Hi, some more questions about Flyte caching. Is t...
# ask-the-community
e
Hi, some more questions about Flyte caching. Is there a way to view the remote cache and answer questions like.. • See what tasks have cache entries and what keys/values are being stored? • See how much storage it’s taking up? • How often the cache is hit or missed when a task is called?
s
Hey @Dan Rammer (hamersaw)! Is this achievable?
e
A few more to add on.. • How long are cache entries stored? • Do we have any control over when cache entries are removed? ◦ eg. setting a TTL or manually deleting a cache_version
d
@Eric Song all great questions! I'll see what I can tackle here: • See what tasks have cache entries and what keys/values are being stored? -- In the UI there is a cache icon (indicating "hit" / "populated" / etc) on each individual cachable task execution.
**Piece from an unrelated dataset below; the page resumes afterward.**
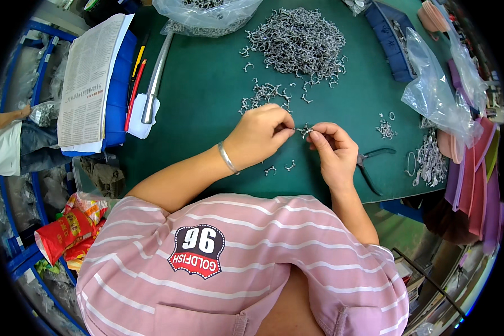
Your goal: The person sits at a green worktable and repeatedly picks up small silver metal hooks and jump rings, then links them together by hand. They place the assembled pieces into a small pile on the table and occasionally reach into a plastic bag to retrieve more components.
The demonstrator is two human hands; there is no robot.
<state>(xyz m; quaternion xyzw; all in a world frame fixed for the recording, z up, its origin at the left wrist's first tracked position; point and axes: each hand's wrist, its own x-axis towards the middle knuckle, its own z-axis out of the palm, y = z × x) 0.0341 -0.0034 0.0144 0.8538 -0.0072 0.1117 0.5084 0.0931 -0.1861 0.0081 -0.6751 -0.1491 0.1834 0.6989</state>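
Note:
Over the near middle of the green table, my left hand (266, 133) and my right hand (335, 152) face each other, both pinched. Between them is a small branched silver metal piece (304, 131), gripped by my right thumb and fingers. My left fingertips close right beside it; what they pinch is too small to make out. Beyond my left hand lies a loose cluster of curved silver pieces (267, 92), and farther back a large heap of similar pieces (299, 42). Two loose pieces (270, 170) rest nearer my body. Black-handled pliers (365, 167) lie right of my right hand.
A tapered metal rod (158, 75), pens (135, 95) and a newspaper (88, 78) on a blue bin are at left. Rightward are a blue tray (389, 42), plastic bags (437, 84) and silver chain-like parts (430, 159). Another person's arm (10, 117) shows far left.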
If you're looking for something like, say a separate page listing cached tasks and versions, this doesn't exist but could be retrieved from a DB query. • See how much storage it’s taking up? -- This is not currently displayed, but available through a DB query and subsequent blobstore information. • How often the cache is hit or missed when a task is called? -- This is something that could be answered by a DB query into the task execution metadata that FlyteAdmin stores. There is a table that stores each individual task execution has a field for the cache status. As far as integrating this into the UI, there's no reason that it couldn't be done - just gauging the priority pending community interest. • How long are cache entries stored? -- Indefinitely unless otherwise specified. There is a flag for
maxCacheAge
which is set on FlytePropeller and indicates that any cached data older than X should not be used. Unfortunately this is not currently configurable on a per-task basis. This is something we have discussed adding many times - most recently in this issue. • Do we have any control over when cache entries are removed? -- There has been great community involvement here, as this is an issue many people face. The current situation is that Flyte has an
overwriteCache
flag that can be set when launching an execution (either from the UI or cli) that indicates that all tasks that are cached should be recomputed and the new results used. Additionally, this issue (and many associated PRs) contains implementation for cache delete over specific executions. So a user (again from the UI or cli) can manually delete all cached data that resulted from a specific execution. We have not merged the cache delete functionality yet, but it is on the roadmap at high priority.
e
Thanks for the thorough answers @Dan Rammer (hamersaw)! It looks like I can get a lot of the information I need by querying the DB. Do you know if there is any documentation (in code / not web is fine) on the db schemas used for Flyte Caching ? If not, just the table names should be fine for me to get started.
154 Views